Płacimy za wizytę by zasięgnąć rady fachowca w skompletowaniu apteczki na wyjazd.
Doktor:Witam, jaki kraj ?
P:Indie
D:Sprawdzę czy jakieś szczepienia są potrzebne ( lekarz Google mówi… )
P:Pomyślałam, że trafiliśmy do fachowca, więc jeśli szuka informacji na ten temat to przynajmniej mogłaby wejść na stronę Ministerstwa Zdrowia, a nie na naszych oczach pytać "doktora Google". Na szczęście nie przeglądała blogów choć i tak czuję irytacje.
D:Nic nie zalecają, jednak ja bym doradzała...

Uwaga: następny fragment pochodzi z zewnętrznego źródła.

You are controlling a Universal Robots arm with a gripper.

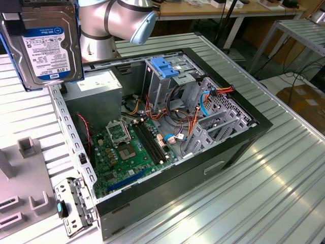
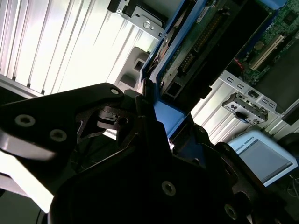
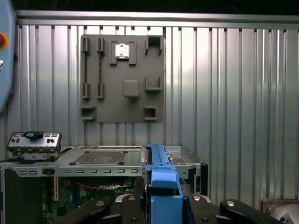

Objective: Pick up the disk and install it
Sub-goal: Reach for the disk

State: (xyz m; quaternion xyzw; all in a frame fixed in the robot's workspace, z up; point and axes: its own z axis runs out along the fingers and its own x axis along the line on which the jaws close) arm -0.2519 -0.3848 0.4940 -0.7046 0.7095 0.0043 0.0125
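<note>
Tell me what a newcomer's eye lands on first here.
The disk, blue-framed, hangs high at the exterior view's left, clamped in the gripper as the first wrist view shows. Beside it in the exterior view lies the open computer case, with its green motherboard and tangled cables exposed.

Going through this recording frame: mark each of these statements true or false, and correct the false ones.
1. The gripper is shut on the disk. True.
2. The disk sits inside the computer case. False: it is held in the air, outside the case.
3. The case is closed. False: it is open, with the motherboard exposed.
4. A grey fixture plate lies on the ribbed table. True.
</note>
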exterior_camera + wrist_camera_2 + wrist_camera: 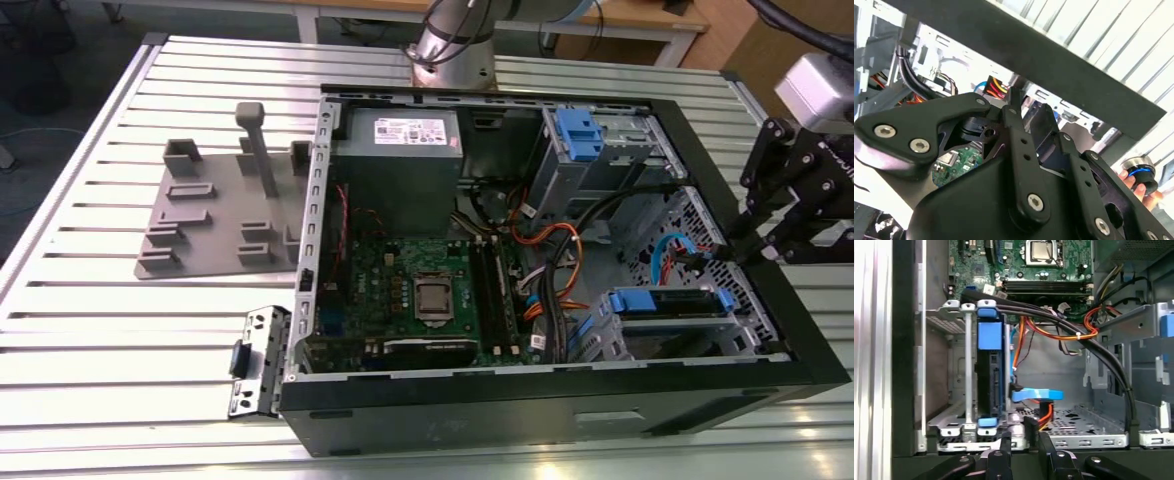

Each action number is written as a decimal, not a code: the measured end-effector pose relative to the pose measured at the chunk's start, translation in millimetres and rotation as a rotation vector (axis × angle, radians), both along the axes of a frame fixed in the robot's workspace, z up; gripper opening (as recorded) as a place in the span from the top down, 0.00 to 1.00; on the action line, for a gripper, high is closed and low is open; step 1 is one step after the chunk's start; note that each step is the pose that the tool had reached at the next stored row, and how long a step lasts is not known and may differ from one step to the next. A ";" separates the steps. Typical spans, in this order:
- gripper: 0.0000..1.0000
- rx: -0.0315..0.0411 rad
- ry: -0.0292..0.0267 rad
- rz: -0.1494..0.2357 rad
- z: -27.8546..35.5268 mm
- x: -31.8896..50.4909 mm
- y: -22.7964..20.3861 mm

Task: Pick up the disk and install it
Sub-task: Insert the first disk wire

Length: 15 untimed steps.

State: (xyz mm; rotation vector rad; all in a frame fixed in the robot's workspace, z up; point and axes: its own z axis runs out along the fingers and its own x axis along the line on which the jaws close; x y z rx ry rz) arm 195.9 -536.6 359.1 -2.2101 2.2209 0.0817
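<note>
Starting with the exterior view: where is the disk?
— Seated in the drive cage inside the open computer case, blue rails showing; the gripper hangs near it.
First wrist view?
— Disk on edge in the cage, dark between blue rails. Gripper apart, holding nothing.
Second wrist view?
— Black fingers spread, the case beyond.

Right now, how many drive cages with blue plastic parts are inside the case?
2 in the exterior view: the far cage, beside the power supply, and the near cage at that view's right. More may be hidden.
</note>
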 end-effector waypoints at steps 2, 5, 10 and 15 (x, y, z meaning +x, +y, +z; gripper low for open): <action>0.65 -0.0031 0.0001 0.001 -1.0 -0.5 0.1; 0.65 -0.0118 0.0001 0.003 -9.5 -0.9 0.4; 0.65 -0.0121 0.0000 0.003 -13.2 -1.1 0.4; 0.65 -0.0115 0.0000 0.003 -10.9 -1.2 0.4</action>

P:Dziękujemy, ale nie ma obowiązkowych szczepień do regionu w który się wybieramy, chcielibyśmy jedynie skonsultować zawartość apteczki...
D:Z DZIECKIEM? PO CO? NIE MACIE Z KIM GO ZOSTAWIĆ?!!!
P: planujemy RODZINNY wyjazd…
D:Z dzieckiem róbcie co chcecie, ja jestem lekarzem dla osób dorosłych. Wizyta kosztuje 50 zł, ale jeśli wykupicie szczepienia to będzie bezpłatna.
P: A apteczka… ?
D:O apteczkę zapytajcie lekarza rodzinnego
Wyszliśmy zmieszani, każdy dostał małą karteczkę z wypisanymi szczepieniami (ok.1000 zł na osobę). Nie wiem czy się śmiać czy płakać. Jedynie Nana jest w świetnym humorze bo przez całą wizytę bawił się globusem.
Nie jest to pierwsza osoba odradzająca nam wyjazd, której sceptycyzm psuje mi humor. Czuję się jak skarcone dziecko.Czy ja naprawdę wyglądam na nierozsądną matkę, która świadomie chce narazić swoje dziecko?
Kolejną z osób był "przyjaciel rodziny" mojego męża, który na podstawie książki z lat 80 obawiał się czy zdołamy wrócić do kraju. Ponieważ bohaterowie owej powieści utknęli na kilka lat w dżungli w Indiach, gdzie z czasem adoptowali zwierzę traktując jak swoje dziecko i stale szukali drogi wyjścia.
To była ostatnia osoba z którą rozmawialiśmy o Indianach w Indiach i zaczęliśmy się pakować.